##### Supplied material #####

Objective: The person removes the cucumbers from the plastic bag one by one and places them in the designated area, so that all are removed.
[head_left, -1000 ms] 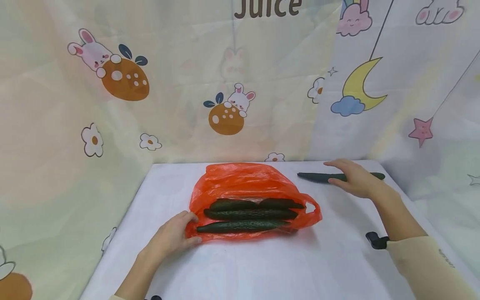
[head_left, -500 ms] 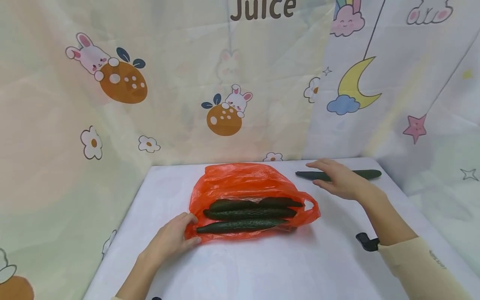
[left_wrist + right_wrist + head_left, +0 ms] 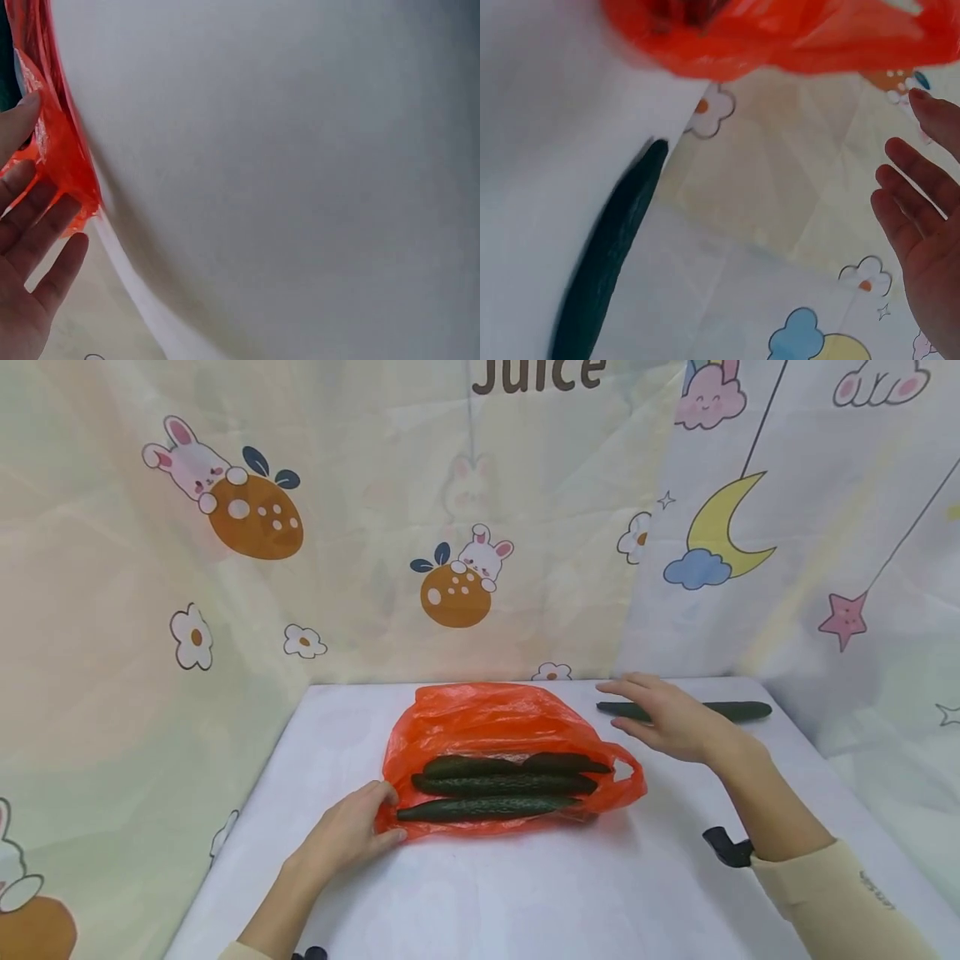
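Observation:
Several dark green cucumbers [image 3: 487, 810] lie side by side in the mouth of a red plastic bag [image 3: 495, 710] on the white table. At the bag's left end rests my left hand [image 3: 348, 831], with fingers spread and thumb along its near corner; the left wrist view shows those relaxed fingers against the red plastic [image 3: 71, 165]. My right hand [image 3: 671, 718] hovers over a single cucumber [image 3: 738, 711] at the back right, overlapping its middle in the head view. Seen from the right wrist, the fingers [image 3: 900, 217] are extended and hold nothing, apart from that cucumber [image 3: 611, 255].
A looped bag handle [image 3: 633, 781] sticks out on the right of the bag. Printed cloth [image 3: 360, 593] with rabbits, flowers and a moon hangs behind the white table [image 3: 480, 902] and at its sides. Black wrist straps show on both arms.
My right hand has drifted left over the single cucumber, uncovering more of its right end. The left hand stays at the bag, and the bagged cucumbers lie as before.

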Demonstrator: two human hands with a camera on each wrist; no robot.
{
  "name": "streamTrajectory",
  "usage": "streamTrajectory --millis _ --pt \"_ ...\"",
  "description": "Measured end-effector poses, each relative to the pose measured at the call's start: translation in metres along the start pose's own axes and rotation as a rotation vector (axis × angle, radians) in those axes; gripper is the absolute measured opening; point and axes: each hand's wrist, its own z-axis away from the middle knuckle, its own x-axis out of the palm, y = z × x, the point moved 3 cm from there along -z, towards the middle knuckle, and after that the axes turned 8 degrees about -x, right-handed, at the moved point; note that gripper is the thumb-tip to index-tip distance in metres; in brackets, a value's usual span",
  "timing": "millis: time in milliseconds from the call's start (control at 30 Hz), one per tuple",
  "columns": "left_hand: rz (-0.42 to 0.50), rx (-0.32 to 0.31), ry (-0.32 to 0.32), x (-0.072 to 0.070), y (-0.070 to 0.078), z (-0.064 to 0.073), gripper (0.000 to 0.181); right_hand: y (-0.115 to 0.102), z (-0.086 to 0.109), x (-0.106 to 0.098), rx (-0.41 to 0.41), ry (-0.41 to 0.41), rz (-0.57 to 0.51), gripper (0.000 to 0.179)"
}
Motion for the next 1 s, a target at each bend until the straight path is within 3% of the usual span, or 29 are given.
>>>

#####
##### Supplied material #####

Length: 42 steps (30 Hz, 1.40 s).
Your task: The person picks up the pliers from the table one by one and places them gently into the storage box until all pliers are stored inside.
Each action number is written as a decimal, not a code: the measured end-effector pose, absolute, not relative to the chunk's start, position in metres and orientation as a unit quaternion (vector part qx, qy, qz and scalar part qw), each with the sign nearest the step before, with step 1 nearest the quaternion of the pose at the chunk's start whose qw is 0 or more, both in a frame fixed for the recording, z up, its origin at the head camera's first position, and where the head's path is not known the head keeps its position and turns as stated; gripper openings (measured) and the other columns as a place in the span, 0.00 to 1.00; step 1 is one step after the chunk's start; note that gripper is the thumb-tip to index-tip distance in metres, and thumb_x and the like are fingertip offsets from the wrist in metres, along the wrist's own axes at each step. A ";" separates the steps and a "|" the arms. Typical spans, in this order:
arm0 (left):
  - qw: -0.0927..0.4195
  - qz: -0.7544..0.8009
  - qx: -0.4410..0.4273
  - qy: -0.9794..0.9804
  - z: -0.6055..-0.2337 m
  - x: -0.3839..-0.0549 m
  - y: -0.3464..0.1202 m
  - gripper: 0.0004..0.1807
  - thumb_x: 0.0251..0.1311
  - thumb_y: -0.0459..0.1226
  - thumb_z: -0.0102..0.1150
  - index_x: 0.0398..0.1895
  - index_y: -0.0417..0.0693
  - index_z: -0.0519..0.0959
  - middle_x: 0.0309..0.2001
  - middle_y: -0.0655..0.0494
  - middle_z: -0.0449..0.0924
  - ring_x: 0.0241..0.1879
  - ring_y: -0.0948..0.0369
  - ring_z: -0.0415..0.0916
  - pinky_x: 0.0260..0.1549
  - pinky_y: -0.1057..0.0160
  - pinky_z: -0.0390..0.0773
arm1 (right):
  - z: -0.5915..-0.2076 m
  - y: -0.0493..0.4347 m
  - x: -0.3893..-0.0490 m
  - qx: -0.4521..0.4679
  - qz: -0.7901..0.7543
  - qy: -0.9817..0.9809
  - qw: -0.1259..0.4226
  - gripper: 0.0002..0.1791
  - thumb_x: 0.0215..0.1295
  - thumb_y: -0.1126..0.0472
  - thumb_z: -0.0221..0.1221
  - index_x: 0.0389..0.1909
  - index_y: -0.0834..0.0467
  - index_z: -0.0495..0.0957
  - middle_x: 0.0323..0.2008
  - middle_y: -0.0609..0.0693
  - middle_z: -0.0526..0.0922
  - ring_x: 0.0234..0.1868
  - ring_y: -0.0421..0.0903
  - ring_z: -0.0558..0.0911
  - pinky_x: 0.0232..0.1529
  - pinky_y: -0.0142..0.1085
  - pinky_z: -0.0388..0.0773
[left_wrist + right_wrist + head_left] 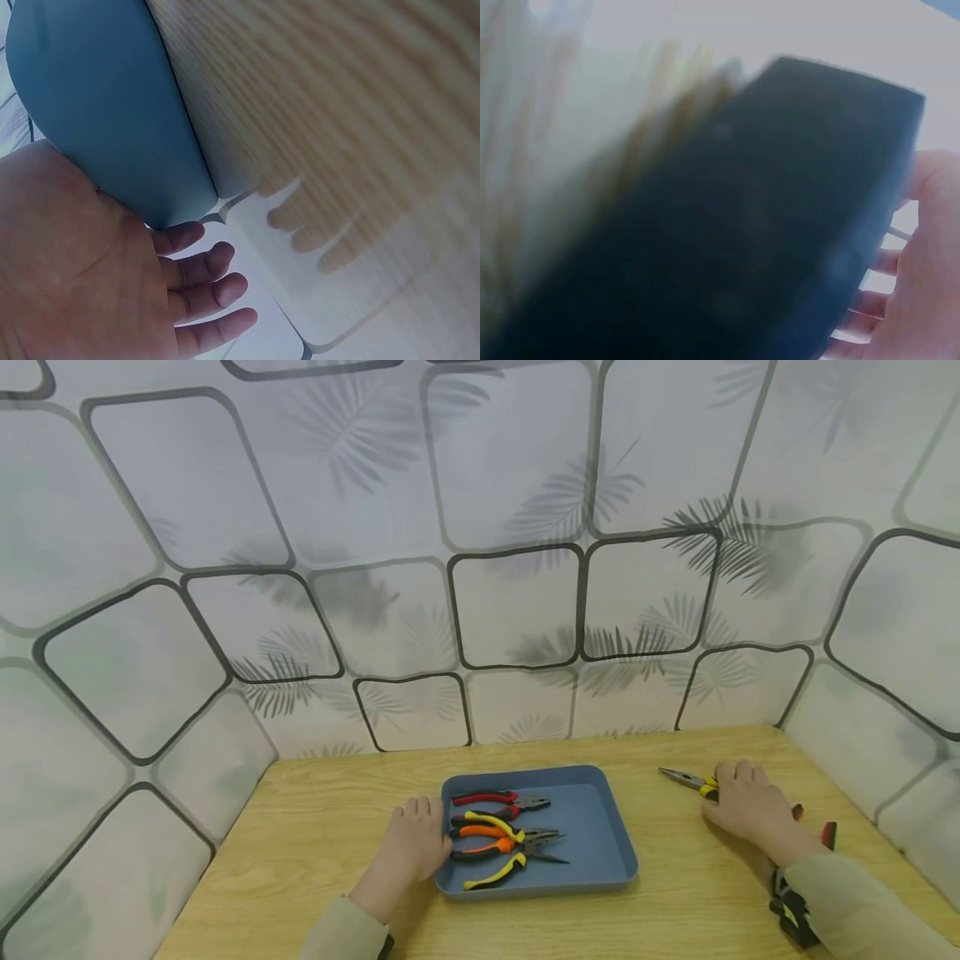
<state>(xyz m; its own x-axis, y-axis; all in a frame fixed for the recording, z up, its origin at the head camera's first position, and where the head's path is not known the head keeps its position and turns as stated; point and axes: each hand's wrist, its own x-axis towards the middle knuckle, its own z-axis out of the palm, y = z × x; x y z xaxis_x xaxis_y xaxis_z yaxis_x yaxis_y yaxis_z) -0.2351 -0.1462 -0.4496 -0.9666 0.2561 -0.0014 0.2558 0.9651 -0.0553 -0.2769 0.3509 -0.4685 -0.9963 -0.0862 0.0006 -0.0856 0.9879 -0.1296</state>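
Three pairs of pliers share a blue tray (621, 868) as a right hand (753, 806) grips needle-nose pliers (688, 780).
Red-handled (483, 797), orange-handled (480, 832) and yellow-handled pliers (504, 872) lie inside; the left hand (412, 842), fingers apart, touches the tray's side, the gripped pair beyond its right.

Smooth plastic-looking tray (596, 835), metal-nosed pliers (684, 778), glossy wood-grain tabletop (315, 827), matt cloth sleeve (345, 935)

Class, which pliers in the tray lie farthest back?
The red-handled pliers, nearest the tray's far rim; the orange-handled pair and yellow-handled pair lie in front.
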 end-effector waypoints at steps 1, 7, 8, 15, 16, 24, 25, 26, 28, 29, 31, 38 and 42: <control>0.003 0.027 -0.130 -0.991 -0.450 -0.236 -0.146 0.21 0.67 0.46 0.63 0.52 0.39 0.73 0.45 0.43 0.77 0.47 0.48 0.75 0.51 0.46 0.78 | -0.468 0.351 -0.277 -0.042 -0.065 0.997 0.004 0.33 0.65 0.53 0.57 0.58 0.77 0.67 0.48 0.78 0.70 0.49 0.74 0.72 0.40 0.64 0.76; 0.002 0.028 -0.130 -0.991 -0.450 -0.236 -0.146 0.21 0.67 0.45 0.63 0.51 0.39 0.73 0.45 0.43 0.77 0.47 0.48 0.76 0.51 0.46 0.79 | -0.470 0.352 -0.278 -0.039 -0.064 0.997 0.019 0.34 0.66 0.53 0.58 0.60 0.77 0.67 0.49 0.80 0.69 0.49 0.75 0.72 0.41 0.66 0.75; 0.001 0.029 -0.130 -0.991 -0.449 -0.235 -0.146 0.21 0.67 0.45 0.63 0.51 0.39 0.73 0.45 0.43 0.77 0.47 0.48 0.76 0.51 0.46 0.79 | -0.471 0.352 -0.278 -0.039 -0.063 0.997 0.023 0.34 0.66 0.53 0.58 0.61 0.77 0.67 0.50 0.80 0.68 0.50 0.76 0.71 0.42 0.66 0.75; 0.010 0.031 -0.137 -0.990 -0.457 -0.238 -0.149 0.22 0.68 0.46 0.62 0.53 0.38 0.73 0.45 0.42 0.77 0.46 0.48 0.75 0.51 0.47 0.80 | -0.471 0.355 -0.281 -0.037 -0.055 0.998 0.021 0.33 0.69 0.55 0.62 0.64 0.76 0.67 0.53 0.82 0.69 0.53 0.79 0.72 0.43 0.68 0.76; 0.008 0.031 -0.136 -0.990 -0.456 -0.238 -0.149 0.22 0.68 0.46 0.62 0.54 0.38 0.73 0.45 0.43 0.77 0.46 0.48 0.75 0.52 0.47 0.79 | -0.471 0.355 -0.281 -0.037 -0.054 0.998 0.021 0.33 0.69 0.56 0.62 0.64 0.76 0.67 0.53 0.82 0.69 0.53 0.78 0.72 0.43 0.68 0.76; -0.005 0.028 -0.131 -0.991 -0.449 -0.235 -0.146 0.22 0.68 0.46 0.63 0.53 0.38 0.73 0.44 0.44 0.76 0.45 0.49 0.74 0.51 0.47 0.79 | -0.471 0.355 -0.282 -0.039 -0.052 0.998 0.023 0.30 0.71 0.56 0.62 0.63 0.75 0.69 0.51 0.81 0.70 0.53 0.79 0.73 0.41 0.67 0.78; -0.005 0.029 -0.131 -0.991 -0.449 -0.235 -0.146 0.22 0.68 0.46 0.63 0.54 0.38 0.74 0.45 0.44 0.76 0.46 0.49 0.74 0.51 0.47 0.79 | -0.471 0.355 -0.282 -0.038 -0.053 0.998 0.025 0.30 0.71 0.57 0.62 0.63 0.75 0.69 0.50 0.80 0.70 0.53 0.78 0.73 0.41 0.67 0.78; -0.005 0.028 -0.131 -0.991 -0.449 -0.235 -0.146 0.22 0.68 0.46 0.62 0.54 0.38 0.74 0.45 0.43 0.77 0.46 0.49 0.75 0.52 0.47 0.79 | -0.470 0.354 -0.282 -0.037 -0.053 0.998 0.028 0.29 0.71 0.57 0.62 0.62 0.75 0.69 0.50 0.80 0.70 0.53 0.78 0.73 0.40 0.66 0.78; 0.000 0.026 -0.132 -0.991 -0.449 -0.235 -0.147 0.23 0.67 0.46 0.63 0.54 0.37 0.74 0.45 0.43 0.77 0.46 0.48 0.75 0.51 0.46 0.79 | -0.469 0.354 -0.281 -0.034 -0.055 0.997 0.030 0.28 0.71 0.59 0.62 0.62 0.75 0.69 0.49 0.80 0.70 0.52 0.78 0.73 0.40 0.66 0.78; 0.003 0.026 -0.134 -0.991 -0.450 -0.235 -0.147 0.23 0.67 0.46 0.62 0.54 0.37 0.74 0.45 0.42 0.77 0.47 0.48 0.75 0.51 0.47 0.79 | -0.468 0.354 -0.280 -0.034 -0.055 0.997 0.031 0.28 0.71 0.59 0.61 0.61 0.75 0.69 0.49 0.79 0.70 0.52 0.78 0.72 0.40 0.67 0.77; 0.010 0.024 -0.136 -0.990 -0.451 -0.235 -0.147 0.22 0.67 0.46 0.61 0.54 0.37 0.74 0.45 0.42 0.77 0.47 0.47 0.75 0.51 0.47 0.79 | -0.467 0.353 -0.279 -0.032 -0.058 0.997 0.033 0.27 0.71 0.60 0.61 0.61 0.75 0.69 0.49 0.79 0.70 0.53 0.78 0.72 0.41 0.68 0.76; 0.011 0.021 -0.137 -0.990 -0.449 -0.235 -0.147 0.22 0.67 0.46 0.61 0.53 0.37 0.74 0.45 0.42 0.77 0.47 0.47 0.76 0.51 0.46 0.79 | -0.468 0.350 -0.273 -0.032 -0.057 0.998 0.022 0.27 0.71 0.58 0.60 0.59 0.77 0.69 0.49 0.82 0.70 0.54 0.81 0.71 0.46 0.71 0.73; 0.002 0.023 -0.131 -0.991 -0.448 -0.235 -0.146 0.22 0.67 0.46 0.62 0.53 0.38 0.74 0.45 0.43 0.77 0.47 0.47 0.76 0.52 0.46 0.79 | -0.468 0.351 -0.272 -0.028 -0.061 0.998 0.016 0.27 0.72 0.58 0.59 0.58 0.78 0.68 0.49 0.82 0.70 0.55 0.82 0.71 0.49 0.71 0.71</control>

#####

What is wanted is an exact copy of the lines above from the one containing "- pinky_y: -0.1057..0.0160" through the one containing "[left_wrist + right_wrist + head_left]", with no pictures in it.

  - pinky_y: -0.1057..0.0160
  - pinky_z: -0.0390..0.0773
arm1 (right):
  - z: -0.5915..-0.2076 m
  - y: -0.0493..0.4347 m
  - x: -0.3893..-0.0490 m
  - qx: -0.4521..0.4679
  - qz: -0.7901..0.7543
  - qy: -0.9817..0.9809
  - qw: -0.1259..0.4226
  - gripper: 0.0002..0.1791
  - thumb_x: 0.0215..0.1295
  - thumb_y: -0.1126..0.0472
  - thumb_z: -0.0221..0.1221
  - index_x: 0.0389..0.1909
  - index_y: -0.0834..0.0467
  - index_z: -0.0495..0.0957
  - middle_x: 0.0323..0.2008
  - middle_y: -0.0609..0.0693
  - middle_z: -0.0526..0.0922
  - ring_x: 0.0234..0.1868
  - ring_y: -0.0421..0.0903
  - ring_z: -0.0558..0.0911
  - pinky_x: 0.0232..0.1529
  - pinky_y: -0.0142..0.1085
  - pinky_z: -0.0388..0.0773
[left_wrist + right_wrist + head_left] 

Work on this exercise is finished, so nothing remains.